# DATA PROVIDED
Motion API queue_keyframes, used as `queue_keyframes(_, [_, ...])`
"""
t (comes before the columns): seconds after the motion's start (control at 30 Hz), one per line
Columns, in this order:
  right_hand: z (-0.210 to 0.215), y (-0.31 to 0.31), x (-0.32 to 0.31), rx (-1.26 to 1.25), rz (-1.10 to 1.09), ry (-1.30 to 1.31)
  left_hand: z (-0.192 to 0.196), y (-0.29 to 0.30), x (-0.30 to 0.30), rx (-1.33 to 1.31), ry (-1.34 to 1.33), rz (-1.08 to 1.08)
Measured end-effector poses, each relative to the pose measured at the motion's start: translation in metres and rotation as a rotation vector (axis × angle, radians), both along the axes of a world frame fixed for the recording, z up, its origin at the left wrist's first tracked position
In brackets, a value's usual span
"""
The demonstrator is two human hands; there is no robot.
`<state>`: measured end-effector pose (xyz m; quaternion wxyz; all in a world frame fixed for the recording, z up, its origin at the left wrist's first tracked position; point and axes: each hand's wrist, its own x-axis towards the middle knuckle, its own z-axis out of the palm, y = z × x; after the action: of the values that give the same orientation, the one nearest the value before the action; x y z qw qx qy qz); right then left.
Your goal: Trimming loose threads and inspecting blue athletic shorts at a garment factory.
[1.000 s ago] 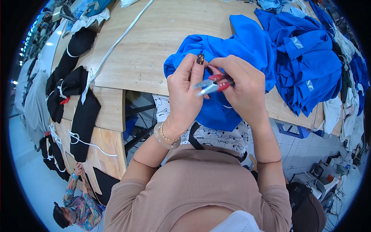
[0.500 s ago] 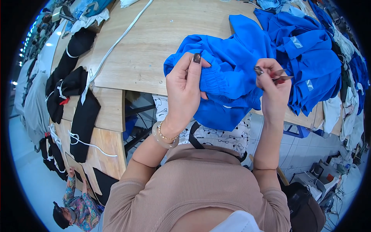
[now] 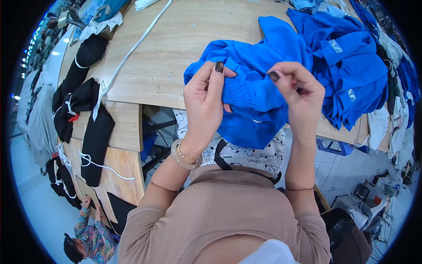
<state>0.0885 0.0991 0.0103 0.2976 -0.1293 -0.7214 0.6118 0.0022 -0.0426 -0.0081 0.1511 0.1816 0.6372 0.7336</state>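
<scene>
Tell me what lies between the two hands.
In the head view, the blue garment's gathered fabric lies between the left hand and right hand.

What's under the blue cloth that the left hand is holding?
The blue cloth lies partly on the wooden tabletop, and white patterned fabric peeks out below its lower edge. Anything completely covered by its folds can't be seen.

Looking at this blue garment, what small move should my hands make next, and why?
Perhaps bring your right hand to the gathered edge beside your left hand: the left pinches that edge of the blue garment, while the right, gripping a blurred red tool, is apart from the left.
</scene>
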Motion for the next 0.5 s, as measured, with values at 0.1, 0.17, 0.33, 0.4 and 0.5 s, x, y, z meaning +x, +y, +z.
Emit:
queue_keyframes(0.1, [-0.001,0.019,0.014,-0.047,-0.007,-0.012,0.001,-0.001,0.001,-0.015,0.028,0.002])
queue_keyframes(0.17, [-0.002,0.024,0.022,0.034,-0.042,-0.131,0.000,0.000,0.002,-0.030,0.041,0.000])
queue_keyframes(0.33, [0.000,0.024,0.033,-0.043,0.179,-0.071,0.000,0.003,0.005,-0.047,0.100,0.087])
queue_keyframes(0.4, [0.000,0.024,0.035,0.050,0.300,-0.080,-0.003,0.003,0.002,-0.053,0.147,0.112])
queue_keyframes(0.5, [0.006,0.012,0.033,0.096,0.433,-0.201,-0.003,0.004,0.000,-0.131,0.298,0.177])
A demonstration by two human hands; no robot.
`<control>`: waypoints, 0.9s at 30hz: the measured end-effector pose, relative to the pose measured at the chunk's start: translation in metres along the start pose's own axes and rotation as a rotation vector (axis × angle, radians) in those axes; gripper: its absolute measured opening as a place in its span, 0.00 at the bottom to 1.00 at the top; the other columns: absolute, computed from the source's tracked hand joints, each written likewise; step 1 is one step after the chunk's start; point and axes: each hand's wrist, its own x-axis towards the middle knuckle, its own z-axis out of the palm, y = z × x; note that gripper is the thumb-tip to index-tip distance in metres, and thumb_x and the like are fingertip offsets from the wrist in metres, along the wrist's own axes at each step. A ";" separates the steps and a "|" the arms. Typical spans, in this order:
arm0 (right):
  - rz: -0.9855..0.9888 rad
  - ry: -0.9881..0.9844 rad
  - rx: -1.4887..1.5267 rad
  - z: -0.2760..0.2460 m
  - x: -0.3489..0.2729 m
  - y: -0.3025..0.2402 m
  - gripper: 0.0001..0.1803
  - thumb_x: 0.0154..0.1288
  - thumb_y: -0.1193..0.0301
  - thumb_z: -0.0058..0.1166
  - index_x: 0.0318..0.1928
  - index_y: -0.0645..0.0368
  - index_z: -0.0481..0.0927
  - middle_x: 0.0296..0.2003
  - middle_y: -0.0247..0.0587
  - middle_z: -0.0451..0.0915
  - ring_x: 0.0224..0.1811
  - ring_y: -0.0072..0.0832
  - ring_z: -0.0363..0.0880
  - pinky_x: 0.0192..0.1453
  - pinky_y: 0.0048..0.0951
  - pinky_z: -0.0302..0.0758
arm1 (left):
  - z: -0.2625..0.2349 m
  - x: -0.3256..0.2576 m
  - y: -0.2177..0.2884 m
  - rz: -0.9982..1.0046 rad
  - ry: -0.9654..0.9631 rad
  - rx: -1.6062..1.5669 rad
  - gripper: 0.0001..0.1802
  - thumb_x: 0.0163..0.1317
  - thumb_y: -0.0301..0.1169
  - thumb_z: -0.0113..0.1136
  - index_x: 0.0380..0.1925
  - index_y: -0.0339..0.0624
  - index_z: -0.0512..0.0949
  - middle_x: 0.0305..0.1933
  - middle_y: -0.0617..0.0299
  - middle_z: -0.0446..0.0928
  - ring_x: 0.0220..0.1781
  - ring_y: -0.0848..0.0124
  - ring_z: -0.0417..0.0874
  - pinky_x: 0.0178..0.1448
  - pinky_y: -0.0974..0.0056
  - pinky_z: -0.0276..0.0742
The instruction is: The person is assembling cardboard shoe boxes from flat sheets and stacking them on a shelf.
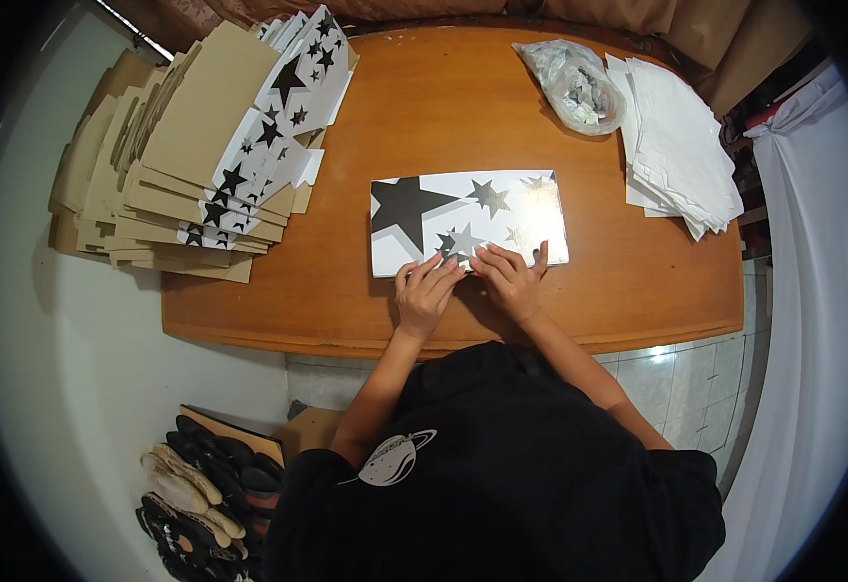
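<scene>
A closed flat white box with black and grey stars lies on the wooden table in front of me. At its near edge, left of the middle, my left hand rests with fingers stretched over the lid's border. Close beside it, my right hand lies on the same edge, its fingers spread and one sticking out to the right. Both thumbs are mostly hidden, so any grip under the edge does not show.
Flattened cardboard boxes, some star-printed, are piled at the left. At the far right stand a clear plastic bag of scraps and a stack of white paper sheets. Several shoes lie on the floor, lower left.
</scene>
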 end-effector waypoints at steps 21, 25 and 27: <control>-0.172 -0.538 0.262 -0.017 0.060 0.003 0.22 0.67 0.58 0.39 0.60 0.46 0.68 0.63 0.33 0.63 0.67 0.30 0.58 0.69 0.48 0.47 | 0.012 0.106 -0.074 -0.207 -0.290 -0.037 0.28 0.69 0.48 0.28 0.62 0.47 0.63 0.68 0.57 0.57 0.72 0.56 0.50 0.72 0.45 0.34; -0.357 -0.691 0.325 0.001 0.083 0.038 0.23 0.68 0.54 0.36 0.62 0.34 0.64 0.65 0.31 0.59 0.69 0.33 0.52 0.70 0.51 0.44 | 0.009 0.102 -0.079 -0.200 -0.348 -0.056 0.29 0.69 0.49 0.29 0.62 0.45 0.63 0.68 0.55 0.58 0.71 0.55 0.51 0.72 0.46 0.34; -0.223 -0.599 0.092 0.004 0.091 0.091 0.22 0.67 0.55 0.38 0.61 0.35 0.66 0.64 0.33 0.60 0.67 0.36 0.54 0.69 0.54 0.45 | 0.010 0.106 -0.076 -0.190 -0.385 -0.022 0.30 0.68 0.51 0.32 0.62 0.44 0.63 0.67 0.54 0.58 0.71 0.54 0.51 0.72 0.46 0.34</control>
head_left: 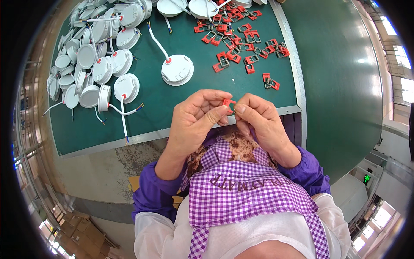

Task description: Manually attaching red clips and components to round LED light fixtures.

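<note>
Both hands meet over the near edge of the green table (168, 103). My left hand (196, 118) and my right hand (258, 118) pinch one small red clip with a metal spring (228, 103) between their fingertips. Just beyond the hands a white round lamp housing (177, 69) with a white cable lies face down on the table. A scatter of several more red spring clips (237, 41) lies at the far right of the table.
A heap of several white round lamp housings (92, 60) with cables fills the table's left side. A metal rim (297, 73) borders the table on the right. A green floor (340, 86) lies beyond it. Stacked cardboard boxes (82, 233) stand at the lower left.
</note>
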The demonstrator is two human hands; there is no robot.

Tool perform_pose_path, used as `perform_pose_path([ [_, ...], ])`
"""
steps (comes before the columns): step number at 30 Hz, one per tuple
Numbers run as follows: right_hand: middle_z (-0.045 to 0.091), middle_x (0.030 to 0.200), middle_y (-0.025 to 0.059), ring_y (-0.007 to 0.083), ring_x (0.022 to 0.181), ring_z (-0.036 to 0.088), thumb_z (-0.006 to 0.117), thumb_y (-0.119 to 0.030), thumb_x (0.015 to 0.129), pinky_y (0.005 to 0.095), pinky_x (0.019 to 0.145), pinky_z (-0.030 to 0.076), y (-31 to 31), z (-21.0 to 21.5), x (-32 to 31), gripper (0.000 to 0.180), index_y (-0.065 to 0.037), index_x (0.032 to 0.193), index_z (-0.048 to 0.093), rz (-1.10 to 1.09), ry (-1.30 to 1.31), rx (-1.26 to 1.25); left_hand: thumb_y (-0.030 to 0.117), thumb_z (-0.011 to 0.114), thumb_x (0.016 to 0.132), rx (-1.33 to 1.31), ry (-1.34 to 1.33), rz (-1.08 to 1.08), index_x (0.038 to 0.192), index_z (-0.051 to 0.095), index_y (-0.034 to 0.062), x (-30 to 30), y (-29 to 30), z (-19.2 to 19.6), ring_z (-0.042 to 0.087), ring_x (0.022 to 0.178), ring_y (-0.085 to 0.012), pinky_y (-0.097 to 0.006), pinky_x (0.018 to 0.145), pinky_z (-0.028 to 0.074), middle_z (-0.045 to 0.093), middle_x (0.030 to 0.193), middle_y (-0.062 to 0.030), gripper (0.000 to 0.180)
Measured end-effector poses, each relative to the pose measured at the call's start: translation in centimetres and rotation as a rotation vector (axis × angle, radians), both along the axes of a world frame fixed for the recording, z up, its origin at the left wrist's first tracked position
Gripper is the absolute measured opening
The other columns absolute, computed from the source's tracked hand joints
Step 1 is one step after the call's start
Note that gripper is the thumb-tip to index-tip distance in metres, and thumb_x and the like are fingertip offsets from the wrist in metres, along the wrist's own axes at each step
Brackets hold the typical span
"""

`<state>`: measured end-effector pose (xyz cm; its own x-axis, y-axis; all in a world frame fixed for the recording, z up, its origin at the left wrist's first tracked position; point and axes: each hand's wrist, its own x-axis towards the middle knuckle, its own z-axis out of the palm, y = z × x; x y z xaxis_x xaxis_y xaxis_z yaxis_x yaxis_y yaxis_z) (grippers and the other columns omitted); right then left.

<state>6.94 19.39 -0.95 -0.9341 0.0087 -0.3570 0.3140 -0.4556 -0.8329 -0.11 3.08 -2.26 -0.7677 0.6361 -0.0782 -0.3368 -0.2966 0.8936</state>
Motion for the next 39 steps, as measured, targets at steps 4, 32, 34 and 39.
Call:
perform_pose_path([
  [4,0.052,0.059,-0.0015,0.0034,0.05,0.046,0.054,-0.018,0.098,0.0198,0.045,0.034,0.2,0.1,0.2,0.02,-0.003,0.084,0.055,0.063,0.041,0.388,0.001,0.058,0.092,-0.148,0.034,-0.011,0.112,0.059,-0.0059,0.0,-0.3,1.3,0.064,0.078,-0.0114,-0.023,0.071,0.053,0.067,0.094,-0.0093,0.021],
  [32,0.053,0.056,0.0012,0.0043,0.051,0.046,0.058,-0.014,0.094,0.0235,0.046,0.034,0.7,1.2,0.3,0.017,0.0,0.086,0.058,0.174,0.121,0.649,-0.004,0.057,0.091,-0.25,-0.07,-0.175,0.101,0.061,-0.0054,-1.4,-0.9,1.9,0.067,0.074,-0.0117,-0.023,0.068,0.055,0.068,0.088,-0.0114,0.011],
  [34,0.054,0.056,0.0013,0.0041,0.051,0.048,0.059,-0.015,0.093,0.0228,0.046,0.035,0.7,1.2,0.3,0.017,0.0,0.086,0.058,0.167,0.115,0.641,-0.003,0.057,0.091,-0.253,-0.06,-0.173,0.101,0.061,-0.0056,-1.4,-1.0,1.8,0.067,0.074,-0.0117,-0.023,0.068,0.055,0.068,0.088,-0.0114,0.012],
  [39,0.055,0.057,0.0013,0.0039,0.052,0.05,0.059,-0.015,0.094,0.0218,0.047,0.036,0.5,1.5,0.4,0.017,0.0,0.086,0.058,0.155,0.096,0.619,-0.003,0.057,0.091,-0.261,-0.051,-0.152,0.102,0.061,-0.0059,-1.3,-0.9,1.9,0.067,0.074,-0.0116,-0.023,0.068,0.055,0.069,0.088,-0.0115,0.012],
])
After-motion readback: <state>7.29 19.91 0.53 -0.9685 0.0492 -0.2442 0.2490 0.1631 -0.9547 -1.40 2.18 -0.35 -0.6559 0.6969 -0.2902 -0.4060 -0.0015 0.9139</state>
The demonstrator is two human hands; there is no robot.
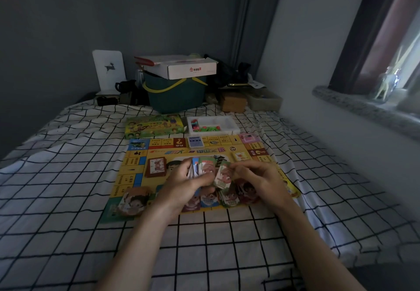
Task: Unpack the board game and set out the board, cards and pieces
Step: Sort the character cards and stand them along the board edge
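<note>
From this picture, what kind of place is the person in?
Probably a bedroom at home. The game board lies on a bed covered with a checked sheet, pushed into a corner beside a window sill, with boxes and a green basket at its far end.

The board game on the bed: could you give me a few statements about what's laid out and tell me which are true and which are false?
1. The board lies unfolded on the checked sheet. True.
2. The left hand holds a stack of cards. True.
3. The right hand rests flat on the sheet, away from the cards. False: it is at the cards, its fingers on one of them.
4. The white tray with coloured pieces sits on the middle of the board. False: it sits beyond the board's far edge.
5. The green game box lies left of the tray. True.
</note>
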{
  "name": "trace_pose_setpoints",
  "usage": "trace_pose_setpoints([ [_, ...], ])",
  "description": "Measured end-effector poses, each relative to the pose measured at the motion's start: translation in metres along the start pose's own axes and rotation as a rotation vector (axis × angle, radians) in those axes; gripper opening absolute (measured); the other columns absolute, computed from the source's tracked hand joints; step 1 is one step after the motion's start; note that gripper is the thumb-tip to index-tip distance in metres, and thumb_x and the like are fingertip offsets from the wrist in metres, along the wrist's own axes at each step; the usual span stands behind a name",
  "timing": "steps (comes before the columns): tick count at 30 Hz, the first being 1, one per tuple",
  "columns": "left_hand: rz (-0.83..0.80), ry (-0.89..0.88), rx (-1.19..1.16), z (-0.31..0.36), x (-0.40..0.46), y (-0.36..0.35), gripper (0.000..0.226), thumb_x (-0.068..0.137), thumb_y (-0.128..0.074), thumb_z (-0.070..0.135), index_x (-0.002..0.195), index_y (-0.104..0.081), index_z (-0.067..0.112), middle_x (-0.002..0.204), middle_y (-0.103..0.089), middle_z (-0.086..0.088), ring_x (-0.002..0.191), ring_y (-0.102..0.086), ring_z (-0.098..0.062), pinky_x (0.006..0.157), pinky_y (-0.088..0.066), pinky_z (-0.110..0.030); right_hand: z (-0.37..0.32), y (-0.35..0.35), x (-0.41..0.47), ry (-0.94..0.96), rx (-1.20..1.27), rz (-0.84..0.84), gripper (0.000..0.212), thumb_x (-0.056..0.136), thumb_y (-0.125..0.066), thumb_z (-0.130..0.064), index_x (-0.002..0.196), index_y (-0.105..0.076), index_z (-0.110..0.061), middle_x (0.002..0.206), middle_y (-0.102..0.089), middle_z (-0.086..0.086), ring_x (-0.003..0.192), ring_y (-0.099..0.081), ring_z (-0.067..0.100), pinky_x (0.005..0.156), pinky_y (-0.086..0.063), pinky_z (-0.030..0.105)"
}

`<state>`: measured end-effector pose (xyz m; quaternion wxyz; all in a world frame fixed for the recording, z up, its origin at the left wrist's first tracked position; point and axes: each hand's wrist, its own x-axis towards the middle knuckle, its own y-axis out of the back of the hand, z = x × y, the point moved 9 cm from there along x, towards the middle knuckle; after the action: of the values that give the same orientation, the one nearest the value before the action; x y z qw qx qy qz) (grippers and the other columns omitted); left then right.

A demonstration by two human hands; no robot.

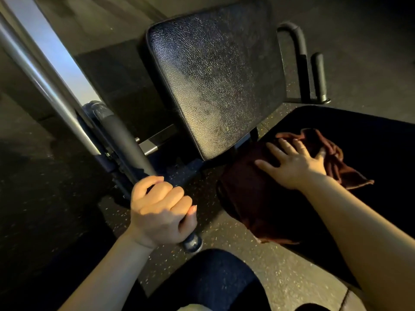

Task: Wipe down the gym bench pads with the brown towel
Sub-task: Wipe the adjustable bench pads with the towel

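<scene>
The right grip [294,162] lies flat, fingers spread, pressing the crumpled brown cloth towel [265,198] onto the dark seat pad [370,140] at lower right. The left grip [160,212] is clamped around a black foam-covered handle bar [128,142], beside the upright black textured leather back pad [215,72].

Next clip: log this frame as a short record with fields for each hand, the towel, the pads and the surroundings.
left hand: grips the black padded handle near its lower end
right hand: fingers spread, palm pressing the brown towel
towel: partly bunched, draped over the edge of the dark seat pad
back pad: black textured, smudged, no towel on it
frame: silver bar at left, two black handles behind the pad
floor: dark, speckled
</scene>
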<state>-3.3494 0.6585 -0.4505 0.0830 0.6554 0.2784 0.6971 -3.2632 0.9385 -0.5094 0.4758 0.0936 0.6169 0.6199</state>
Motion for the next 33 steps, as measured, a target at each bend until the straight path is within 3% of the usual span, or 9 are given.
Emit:
trace_pose_setpoints([
  [4, 0.003, -0.01, 0.004, 0.004, 0.006, -0.002, 0.041, 0.084, -0.046, 0.018, 0.044, -0.055, 0.015, 0.046, -0.049, 0.001, 0.059, -0.038, -0.016, 0.074, -0.041, -0.038, 0.007, 0.0, -0.01, -0.053, -0.032, -0.026, 0.091, 0.077, -0.012, -0.09, 0.155, -0.001, -0.044, 0.165, 0.009, -0.005, 0.151, 0.013, 0.026, 0.114, 0.001, 0.068],
  [10, -0.045, 0.011, 0.059, 0.0, -0.006, -0.006, 0.041, 0.088, -0.046, 0.024, 0.049, -0.055, 0.017, 0.051, -0.05, 0.002, 0.053, -0.046, -0.018, 0.086, -0.039, -0.036, -0.066, -0.017, -0.046, 0.121, -0.052, 0.008, 0.099, 0.075, -0.013, -0.092, 0.157, -0.001, -0.037, 0.165, 0.01, 0.006, 0.15, 0.014, 0.032, 0.11, 0.007, 0.071],
  [15, -0.138, 0.005, 0.113, -0.001, -0.008, -0.01, 0.045, 0.095, -0.043, 0.026, 0.055, -0.059, 0.016, 0.055, -0.053, 0.001, 0.058, -0.049, -0.02, 0.089, -0.037, -0.04, -0.088, -0.032, -0.079, 0.299, -0.153, 0.031, 0.092, 0.09, -0.045, -0.07, 0.157, 0.006, -0.032, 0.165, 0.011, 0.006, 0.15, 0.014, 0.032, 0.113, 0.005, 0.07],
  [19, -0.264, 0.043, 0.151, 0.003, -0.007, -0.01, 0.042, 0.098, -0.046, 0.026, 0.062, -0.064, 0.012, 0.059, -0.058, -0.002, 0.065, -0.058, -0.024, 0.095, -0.036, -0.045, -0.062, -0.03, -0.1, 0.345, -0.127, 0.05, 0.089, 0.093, -0.055, -0.054, 0.156, 0.004, -0.035, 0.166, 0.009, 0.001, 0.152, 0.008, 0.026, 0.118, 0.004, 0.062],
  [22, -0.363, 0.086, 0.185, 0.008, -0.01, -0.014, 0.034, 0.097, -0.052, 0.029, 0.073, -0.07, 0.013, 0.069, -0.065, -0.002, 0.078, -0.064, -0.027, 0.106, -0.029, -0.052, -0.027, -0.022, -0.123, 0.318, -0.109, 0.056, 0.095, 0.088, -0.06, -0.056, 0.156, 0.003, -0.038, 0.166, 0.007, -0.001, 0.152, 0.007, 0.023, 0.119, 0.002, 0.057],
  [26, -0.462, 0.166, 0.189, 0.012, -0.01, -0.021, 0.036, 0.096, -0.046, 0.035, 0.097, -0.073, 0.012, 0.077, -0.07, -0.004, 0.088, -0.065, -0.03, 0.109, -0.023, -0.058, 0.041, -0.008, -0.166, 0.19, -0.085, 0.047, 0.098, 0.08, -0.046, -0.081, 0.154, 0.005, -0.042, 0.165, 0.01, -0.008, 0.151, 0.01, 0.015, 0.121, -0.002, 0.049],
  [30, -0.513, 0.19, 0.228, 0.012, -0.01, -0.025, 0.041, 0.096, -0.042, 0.034, 0.098, -0.075, 0.01, 0.071, -0.069, -0.005, 0.088, -0.064, -0.031, 0.109, -0.022, -0.057, 0.095, 0.001, -0.203, 0.076, -0.099, 0.041, 0.119, 0.048, 0.002, -0.1, 0.153, 0.01, -0.043, 0.164, 0.013, -0.011, 0.151, 0.013, 0.012, 0.122, 0.002, 0.044],
  [31, -0.513, 0.198, 0.236, 0.012, -0.01, -0.026, 0.04, 0.096, -0.042, 0.034, 0.096, -0.075, 0.01, 0.071, -0.068, -0.005, 0.088, -0.065, -0.031, 0.109, -0.022, -0.056, 0.098, 0.0, -0.205, 0.064, -0.108, 0.046, 0.121, 0.046, 0.006, -0.098, 0.153, 0.01, -0.042, 0.164, 0.013, -0.009, 0.151, 0.013, 0.013, 0.122, 0.002, 0.046],
  [33, -0.506, 0.221, 0.249, 0.013, -0.009, -0.026, 0.038, 0.096, -0.043, 0.032, 0.093, -0.075, 0.011, 0.07, -0.067, -0.004, 0.087, -0.065, -0.03, 0.109, -0.021, -0.056, 0.092, 0.0, -0.204, 0.048, -0.113, 0.074, 0.115, 0.06, -0.009, -0.098, 0.155, 0.01, -0.036, 0.165, 0.013, -0.002, 0.151, 0.011, 0.02, 0.121, 0.002, 0.053],
])
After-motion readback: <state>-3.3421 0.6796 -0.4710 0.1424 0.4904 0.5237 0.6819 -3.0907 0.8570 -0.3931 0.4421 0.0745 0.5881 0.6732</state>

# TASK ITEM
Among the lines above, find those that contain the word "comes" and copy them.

# RESULT OF THIS EXERCISE
t (comes before the columns): seconds after the motion's start (control at 30 Hz), one per line
steps (comes before the columns): step number at 30 Hz, one per tuple
  "timing": "steps (comes before the columns): tick count at 30 Hz, the first being 1, one per tuple",

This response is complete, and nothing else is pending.